Although there are large annual fluctuations in carbon dioxide, as it
is exchanged back-and-forth between the atmosphere, oceans, soils, and
forests, just under half of human emissions (the airborne fraction)
remain in the air because the oceans, soils and forests are unable to
absorb all of it. As a result, carbon dioxide has been steadily
accumulating in the atmosphere.
Figure 1 - Fraction of the total
human emissions (fossil fuel burning & land use change) that remain
in the: a) atmosphere, b) land vegetation and soil, c) the oceans. From Canadell (2007)
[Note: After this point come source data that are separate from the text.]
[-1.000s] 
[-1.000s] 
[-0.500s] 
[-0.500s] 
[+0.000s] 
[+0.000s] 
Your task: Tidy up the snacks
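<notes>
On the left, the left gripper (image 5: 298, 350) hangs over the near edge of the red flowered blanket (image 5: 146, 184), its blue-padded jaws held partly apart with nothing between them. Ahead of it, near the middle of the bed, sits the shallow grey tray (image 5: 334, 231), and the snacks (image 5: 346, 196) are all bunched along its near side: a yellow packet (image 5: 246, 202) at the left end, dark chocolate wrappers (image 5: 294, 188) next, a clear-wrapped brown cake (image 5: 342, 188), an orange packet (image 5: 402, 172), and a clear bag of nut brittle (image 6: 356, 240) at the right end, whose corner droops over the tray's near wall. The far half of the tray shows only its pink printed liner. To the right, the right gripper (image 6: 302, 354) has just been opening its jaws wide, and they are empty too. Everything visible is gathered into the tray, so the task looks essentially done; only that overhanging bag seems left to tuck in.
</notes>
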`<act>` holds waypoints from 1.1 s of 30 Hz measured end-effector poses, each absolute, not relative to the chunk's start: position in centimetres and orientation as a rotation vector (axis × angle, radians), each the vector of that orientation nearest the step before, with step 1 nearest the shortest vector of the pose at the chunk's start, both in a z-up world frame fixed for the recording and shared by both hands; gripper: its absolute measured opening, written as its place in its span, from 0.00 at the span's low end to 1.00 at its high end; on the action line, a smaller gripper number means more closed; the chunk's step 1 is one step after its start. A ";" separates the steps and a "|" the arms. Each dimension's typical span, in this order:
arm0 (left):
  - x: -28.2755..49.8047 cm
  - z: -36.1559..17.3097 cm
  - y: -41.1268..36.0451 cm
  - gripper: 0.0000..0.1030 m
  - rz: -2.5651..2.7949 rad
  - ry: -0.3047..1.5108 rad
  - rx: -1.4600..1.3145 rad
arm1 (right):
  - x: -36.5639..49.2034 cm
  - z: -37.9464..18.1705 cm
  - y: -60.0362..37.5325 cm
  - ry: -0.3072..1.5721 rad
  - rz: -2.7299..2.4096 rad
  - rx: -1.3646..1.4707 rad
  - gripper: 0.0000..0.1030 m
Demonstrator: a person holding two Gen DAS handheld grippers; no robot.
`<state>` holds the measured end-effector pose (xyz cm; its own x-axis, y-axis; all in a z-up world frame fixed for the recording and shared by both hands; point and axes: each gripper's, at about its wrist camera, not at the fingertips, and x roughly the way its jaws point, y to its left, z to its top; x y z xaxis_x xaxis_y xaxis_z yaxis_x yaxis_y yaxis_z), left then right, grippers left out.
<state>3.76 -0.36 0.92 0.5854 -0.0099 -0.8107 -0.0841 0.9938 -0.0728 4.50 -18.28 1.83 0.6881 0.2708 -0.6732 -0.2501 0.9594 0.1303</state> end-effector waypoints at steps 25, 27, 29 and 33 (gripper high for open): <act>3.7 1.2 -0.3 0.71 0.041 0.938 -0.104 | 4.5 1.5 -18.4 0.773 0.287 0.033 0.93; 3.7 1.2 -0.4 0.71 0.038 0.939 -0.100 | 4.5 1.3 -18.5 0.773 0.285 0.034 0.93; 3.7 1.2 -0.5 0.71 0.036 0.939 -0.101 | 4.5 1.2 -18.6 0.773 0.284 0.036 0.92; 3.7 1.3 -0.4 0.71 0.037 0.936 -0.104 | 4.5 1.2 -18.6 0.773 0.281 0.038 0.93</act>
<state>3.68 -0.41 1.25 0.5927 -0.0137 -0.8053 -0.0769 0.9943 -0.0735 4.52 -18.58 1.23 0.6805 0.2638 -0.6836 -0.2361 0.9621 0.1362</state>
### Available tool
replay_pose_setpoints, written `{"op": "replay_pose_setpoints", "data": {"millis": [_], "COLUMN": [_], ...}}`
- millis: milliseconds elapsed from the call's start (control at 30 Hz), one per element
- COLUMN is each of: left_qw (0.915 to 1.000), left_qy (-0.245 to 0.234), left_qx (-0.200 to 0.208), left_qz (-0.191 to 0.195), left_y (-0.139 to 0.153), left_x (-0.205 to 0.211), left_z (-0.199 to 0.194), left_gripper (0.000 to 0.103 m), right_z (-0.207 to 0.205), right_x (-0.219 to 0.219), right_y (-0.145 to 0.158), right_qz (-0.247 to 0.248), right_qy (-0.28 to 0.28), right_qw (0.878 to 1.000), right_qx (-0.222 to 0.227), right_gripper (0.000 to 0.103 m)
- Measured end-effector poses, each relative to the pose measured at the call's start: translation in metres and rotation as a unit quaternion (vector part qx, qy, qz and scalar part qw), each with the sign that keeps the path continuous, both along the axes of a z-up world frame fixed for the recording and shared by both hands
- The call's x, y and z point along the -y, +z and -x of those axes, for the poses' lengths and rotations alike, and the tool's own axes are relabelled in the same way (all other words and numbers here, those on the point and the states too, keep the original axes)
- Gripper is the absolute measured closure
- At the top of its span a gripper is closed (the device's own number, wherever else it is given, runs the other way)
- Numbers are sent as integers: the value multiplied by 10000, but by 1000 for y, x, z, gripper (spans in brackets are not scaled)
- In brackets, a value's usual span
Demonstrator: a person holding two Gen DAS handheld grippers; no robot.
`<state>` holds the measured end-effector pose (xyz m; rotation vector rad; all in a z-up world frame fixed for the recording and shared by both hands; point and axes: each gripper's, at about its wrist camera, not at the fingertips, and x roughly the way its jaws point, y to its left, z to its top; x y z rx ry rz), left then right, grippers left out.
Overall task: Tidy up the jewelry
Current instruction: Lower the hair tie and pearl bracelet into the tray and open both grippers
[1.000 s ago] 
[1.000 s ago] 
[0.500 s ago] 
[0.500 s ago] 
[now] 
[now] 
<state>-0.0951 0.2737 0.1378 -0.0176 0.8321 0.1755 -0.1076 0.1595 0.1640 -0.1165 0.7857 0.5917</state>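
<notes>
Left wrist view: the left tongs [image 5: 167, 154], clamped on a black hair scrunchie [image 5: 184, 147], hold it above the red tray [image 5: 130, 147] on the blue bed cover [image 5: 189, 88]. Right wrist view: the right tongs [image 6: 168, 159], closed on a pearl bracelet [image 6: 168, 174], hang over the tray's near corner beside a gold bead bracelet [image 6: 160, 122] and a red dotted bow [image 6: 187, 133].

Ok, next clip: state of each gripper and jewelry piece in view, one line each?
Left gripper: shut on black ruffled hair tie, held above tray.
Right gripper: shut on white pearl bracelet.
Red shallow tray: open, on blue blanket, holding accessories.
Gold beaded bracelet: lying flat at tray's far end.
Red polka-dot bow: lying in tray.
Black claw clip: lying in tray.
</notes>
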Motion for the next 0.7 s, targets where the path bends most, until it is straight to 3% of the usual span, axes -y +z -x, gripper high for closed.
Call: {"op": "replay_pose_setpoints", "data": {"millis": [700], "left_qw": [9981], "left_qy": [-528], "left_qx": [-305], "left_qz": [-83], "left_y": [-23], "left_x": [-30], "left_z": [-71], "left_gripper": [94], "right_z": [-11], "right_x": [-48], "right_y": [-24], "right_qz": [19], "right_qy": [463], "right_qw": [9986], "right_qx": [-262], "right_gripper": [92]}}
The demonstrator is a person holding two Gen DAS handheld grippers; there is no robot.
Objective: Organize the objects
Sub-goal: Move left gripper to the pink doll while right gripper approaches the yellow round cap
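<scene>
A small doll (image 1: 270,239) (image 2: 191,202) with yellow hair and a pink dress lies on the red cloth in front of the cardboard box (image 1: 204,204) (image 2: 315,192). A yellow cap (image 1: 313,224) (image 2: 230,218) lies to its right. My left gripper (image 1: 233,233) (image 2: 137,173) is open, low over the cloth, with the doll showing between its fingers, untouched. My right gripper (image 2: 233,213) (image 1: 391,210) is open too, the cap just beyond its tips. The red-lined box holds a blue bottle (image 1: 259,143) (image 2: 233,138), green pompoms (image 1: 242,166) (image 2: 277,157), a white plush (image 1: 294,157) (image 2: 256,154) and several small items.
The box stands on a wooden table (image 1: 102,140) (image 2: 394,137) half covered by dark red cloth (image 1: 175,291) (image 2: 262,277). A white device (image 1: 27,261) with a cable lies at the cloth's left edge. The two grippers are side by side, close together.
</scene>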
Murry Salby, a professor at Macquarie University in Sydney, Australia, has an upcoming paper that attempts to pin the current rise in carbon dioxide on rising temperatures. Having listened to a podcast of a talk Salby gave at the Sydney Institute earlier this week,
he demonstrates a remarkably poor understanding of the carbon cycle,
and his hypothesis seems to stem from this fundamental misunderstanding.
Salby's carbon cycle confusion
Professor Salby refers to a number of
graphs in his talk, but I have been unable to track down copies of
these, therefore we'll have to rely on what I'm able to glean from the
podcast, and given it's length, I'll only address some of the more
obvious mistakes. At the beginning of the talk Salby states:
"current CO2 values are 380pmmv"(parts per million by volume)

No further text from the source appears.